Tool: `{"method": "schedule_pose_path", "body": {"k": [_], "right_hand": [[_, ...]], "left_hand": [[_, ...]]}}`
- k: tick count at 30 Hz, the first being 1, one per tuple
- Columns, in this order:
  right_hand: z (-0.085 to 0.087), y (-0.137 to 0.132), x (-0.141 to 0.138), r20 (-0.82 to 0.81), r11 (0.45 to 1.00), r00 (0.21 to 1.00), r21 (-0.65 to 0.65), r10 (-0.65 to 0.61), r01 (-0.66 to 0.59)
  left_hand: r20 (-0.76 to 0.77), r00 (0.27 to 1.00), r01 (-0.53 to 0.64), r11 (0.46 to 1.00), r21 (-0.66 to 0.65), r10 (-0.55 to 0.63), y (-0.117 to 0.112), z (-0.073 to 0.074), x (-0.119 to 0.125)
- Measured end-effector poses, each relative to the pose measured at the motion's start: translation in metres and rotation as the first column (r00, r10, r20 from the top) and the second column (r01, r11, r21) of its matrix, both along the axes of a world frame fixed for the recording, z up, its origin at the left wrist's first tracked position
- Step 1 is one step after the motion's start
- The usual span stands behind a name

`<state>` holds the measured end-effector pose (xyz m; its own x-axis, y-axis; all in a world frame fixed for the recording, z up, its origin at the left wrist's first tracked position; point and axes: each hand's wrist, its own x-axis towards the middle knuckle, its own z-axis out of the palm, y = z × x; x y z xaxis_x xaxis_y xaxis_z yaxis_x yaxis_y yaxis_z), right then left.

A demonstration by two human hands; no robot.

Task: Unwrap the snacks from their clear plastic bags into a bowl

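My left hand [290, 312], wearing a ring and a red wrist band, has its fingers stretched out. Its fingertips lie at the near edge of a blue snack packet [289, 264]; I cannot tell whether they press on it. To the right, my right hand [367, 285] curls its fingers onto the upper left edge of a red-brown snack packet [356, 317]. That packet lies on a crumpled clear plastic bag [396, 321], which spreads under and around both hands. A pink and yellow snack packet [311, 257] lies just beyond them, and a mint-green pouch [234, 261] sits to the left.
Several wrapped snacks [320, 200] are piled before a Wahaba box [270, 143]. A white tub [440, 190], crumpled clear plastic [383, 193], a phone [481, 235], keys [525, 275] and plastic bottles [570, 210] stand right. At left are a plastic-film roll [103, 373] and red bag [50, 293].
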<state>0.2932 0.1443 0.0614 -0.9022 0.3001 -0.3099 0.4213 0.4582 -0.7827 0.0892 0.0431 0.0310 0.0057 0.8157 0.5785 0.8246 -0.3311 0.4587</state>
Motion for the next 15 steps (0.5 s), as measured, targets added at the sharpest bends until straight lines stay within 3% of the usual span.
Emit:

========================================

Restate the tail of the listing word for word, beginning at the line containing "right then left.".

`<state>` holds the measured end-effector pose (xyz m; its own x-axis, y-axis; all in a world frame fixed for the recording, z up, its origin at the left wrist's first tracked position; point and axes: each hand's wrist, its own x-axis towards the middle knuckle, its own z-axis out of the palm, y = z × x; x y z xaxis_x xaxis_y xaxis_z yaxis_x yaxis_y yaxis_z), right then left.

A demonstration by two human hands; no robot.

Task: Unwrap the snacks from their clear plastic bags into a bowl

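My left hand [290, 312], wearing a ring and a red wrist band, has its fingers stretched out. Its fingertips lie at the near edge of a blue snack packet [289, 264]; I cannot tell whether they press on it. To the right, my right hand [367, 285] curls its fingers onto the upper left edge of a red-brown snack packet [356, 317]. That packet lies on a crumpled clear plastic bag [396, 321], which spreads under and around both hands. A pink and yellow snack packet [311, 257] lies just beyond them, and a mint-green pouch [234, 261] sits to the left.
Several wrapped snacks [320, 200] are piled before a Wahaba box [270, 143]. A white tub [440, 190], crumpled clear plastic [383, 193], a phone [481, 235], keys [525, 275] and plastic bottles [570, 210] stand right. At left are a plastic-film roll [103, 373] and red bag [50, 293].
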<state>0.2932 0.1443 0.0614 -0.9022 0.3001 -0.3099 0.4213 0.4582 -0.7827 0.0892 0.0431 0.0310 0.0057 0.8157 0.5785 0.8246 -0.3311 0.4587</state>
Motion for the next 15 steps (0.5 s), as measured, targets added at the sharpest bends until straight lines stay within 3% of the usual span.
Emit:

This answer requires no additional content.